# vr6 oil change?



## LoveTheVDub (Jul 30, 2009)

This isnt the 1st time im doing an oil change, but i want to make sure i do it right this time...

its a 97 vr, 2.8liter... 1st of all, how many quarts of oil(bought the car without an owners manual, last oil change i looked it up, but it was a very skeptical process, so maybe an actual VR owner will be able to enlighten me)? Secondly, the 1st oil change i used lucas oil....is this recomended? or is it not a big deal?
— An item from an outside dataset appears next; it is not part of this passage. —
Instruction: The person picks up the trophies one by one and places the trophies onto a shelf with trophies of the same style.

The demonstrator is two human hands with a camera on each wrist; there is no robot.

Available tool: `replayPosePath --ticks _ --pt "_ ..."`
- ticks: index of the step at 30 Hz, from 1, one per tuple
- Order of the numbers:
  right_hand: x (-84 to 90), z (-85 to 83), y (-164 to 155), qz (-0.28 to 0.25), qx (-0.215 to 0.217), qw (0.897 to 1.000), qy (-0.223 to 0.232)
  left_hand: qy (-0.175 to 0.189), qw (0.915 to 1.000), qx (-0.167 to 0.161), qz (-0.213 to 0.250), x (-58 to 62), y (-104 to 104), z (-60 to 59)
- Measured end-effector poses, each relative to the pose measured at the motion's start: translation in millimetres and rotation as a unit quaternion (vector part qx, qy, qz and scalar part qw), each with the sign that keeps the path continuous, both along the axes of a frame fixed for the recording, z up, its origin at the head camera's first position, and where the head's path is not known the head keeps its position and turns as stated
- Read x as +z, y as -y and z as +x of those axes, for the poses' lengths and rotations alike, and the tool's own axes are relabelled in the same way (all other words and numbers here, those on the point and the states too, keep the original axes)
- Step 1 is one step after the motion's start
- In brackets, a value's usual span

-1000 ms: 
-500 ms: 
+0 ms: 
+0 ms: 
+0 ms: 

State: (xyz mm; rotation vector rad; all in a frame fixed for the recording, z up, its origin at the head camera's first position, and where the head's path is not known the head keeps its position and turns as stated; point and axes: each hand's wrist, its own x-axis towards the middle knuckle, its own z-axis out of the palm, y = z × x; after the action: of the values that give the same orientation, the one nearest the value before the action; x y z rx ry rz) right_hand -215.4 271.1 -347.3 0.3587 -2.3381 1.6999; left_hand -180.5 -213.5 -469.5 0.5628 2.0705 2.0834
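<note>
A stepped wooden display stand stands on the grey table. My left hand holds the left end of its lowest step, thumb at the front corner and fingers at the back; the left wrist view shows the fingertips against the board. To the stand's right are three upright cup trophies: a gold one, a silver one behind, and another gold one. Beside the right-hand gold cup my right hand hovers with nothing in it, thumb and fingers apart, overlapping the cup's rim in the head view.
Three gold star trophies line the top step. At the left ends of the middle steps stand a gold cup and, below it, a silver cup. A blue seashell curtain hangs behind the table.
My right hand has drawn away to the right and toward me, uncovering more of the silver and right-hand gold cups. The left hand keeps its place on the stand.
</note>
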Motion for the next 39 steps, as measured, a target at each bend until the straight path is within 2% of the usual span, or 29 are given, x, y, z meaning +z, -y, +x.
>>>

EDIT: It has 132k miles...any oil suggestions?


----------



## rickjaguar (Apr 23, 2009)

I had a 2003 GLI (vr6). It took almost 5.5L. But i suggest you first add 4.5L, then startup to get the oil pumping (for 30secs or less). Then check the level, and add accordingly.
I've never used Lucas Oil before.. if it feels good to you then that's your choice. I recommend a 5W40 tho.


----------



## reebo (May 15, 2007)

use 15w 40 Total or Fuschs that is the good stuff . the oil capacity is 7L but you are only going to be adding 5.5L - not everything comes out.


----------



## jharmon718 (Sep 5, 2008)

Your Vr should take about 5.8 Quarts.


----------



## rajvosa71000 (Jun 9, 2004)

In my 98 Vr i use Pentosin 5w40 and had good oil results from blackstone laboratories at around 4-5K OCI, they said I could go longer but I like to change it every 4-5K depending how I drive it.
As for capacity I always put 5.5L and add accordingly if needed, I never have to add it, put 5.5L or 5.8 quartz and you'll be fine.


----------



## Eurosrulebig (Jan 16, 2007)

so you have to use 5.8 like stated before, Ive use Castrol Syntec and it's been good to me. I only use 5 quarts and half a bottle of lucas cause i tend to track my car at random times. For that many miles you should use 10w40 and you should be golden, I usually do it 3k miles cause i push it atleast twice a month. ohh and how did you like the lucas oil? i been looking into it.


----------